5.3.2 RDF Credit Graphs and Semantic Contribution Mapping (i) Each code, simulation, infrastructure, or policy module must be accompanied by an RDF credit graph that defines contribution granularity, role, impact weight, and correlation to clause execution paths. (ii) RDF credit graphs shall form the semantic layer for DAO funding distribution, promotion pathways (e.g., Contributor → Architect), and ethics auditing. (iii) Credit graphs must be anchored to Zenodo, GitHub SPDX manifests, and simulation tracebacks.
5.3.3 ORCID, Git, and DAG Linkage Protocols (i) Every contributor must declare a globally unique identifier, preferably via ORCID, or GRA-issued sovereign ID tokens. (ii) Each commit or submission must contain a valid Git signature traceable to the declared ID and cryptographically verifiable through DAG registries. (iii) Contributors who operate pseudonymously must prove authorship through DAG score attestations and RDF record alignment.
5.3.4 Observability Anchors and Dashboard Integration (i) Contributor names, IDs, and attribution graphs must be queryable through corridor observability dashboards and DAO governance interfaces. (ii) Attribution data must populate contribution leaderboards, DAG coverage indices, and simulation replay summaries. (iii) Any discrepancies in attribution claims must be subject to DAO simulation review and NSF arbitration protocols.
5.3.5 Recognition Credits and Treasury Eligibility Hooks (i) Attribution is directly tied to treasury eligibility, grant disbursement, and spinout equity allocations. (ii) DAG-score-weighted attribution ratios shall determine access to corridor pilot funds, reviewer incentives, and innovation proposal cycles. (iii) Treasury mechanisms must reject submissions with missing, fraudulent, or unverifiable attribution graphs.

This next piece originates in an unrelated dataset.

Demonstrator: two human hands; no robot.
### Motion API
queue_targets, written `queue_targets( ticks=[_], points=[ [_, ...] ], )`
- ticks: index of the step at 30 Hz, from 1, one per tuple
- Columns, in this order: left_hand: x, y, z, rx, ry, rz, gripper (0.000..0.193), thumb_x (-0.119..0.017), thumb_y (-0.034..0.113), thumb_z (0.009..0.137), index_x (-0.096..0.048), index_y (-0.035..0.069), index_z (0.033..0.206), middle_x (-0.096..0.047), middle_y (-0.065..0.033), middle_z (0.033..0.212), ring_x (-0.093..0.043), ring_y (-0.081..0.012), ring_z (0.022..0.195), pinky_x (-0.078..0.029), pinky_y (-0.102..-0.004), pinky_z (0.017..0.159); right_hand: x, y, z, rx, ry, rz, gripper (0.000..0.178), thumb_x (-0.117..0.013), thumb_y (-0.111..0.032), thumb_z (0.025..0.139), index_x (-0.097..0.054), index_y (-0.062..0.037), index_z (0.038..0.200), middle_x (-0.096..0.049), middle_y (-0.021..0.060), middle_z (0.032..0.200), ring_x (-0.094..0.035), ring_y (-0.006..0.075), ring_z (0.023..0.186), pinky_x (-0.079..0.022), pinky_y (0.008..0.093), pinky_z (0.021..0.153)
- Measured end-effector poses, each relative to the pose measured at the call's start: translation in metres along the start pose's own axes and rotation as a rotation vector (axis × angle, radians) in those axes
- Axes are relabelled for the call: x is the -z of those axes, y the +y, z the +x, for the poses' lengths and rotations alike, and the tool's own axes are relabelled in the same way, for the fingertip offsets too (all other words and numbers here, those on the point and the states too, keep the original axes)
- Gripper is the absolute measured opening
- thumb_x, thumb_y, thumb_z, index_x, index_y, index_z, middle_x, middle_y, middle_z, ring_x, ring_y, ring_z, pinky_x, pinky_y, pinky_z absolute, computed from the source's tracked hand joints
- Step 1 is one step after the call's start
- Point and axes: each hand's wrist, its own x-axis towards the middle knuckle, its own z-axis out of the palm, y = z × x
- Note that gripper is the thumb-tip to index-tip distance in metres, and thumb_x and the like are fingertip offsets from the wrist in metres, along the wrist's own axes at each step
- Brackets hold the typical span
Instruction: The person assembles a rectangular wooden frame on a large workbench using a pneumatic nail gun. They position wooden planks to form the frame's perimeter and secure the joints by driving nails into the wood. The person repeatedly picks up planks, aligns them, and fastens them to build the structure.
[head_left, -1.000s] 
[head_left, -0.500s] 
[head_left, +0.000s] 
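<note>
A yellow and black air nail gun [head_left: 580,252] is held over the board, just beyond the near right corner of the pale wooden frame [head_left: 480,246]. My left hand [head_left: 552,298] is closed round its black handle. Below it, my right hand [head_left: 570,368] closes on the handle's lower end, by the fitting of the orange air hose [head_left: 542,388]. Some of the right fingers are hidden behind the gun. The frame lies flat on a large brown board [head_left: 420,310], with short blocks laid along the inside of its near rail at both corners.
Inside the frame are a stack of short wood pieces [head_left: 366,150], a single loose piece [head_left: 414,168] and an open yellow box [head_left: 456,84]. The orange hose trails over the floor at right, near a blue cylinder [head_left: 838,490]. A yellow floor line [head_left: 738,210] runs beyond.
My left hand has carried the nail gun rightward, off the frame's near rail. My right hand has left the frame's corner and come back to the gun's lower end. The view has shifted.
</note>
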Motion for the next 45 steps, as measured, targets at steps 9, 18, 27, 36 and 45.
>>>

5.3.6 Public Archives and Global Commons Trust Anchors (i) All attribution data must be mirrored across Zenodo repositories, GitHub SPDX files, and RDF clause registries. (ii) Contributor records must be preserved as immutable DAG tracebacks, forming part of the global public infrastructure commons. (iii) Fellowship recognition records shall be published annually by GRA and NSF for inclusion in treaty-aligned institutional directories.
5.3.7 Clause-Enforced Attribution in Dual-Use and Civic Deployments (i) For dual-use, ethics-sensitive, or treaty-bound modules, attribution shall be clause-enforced and locked into deployment metadata. (ii) Attribution must be visible in all public interfaces, including APIs, dashboards, public sandboxes, and civic pilots. (iii) Failure to disclose proper attribution in such contexts shall trigger corridor license quarantines and NSF ethics tribunal referrals.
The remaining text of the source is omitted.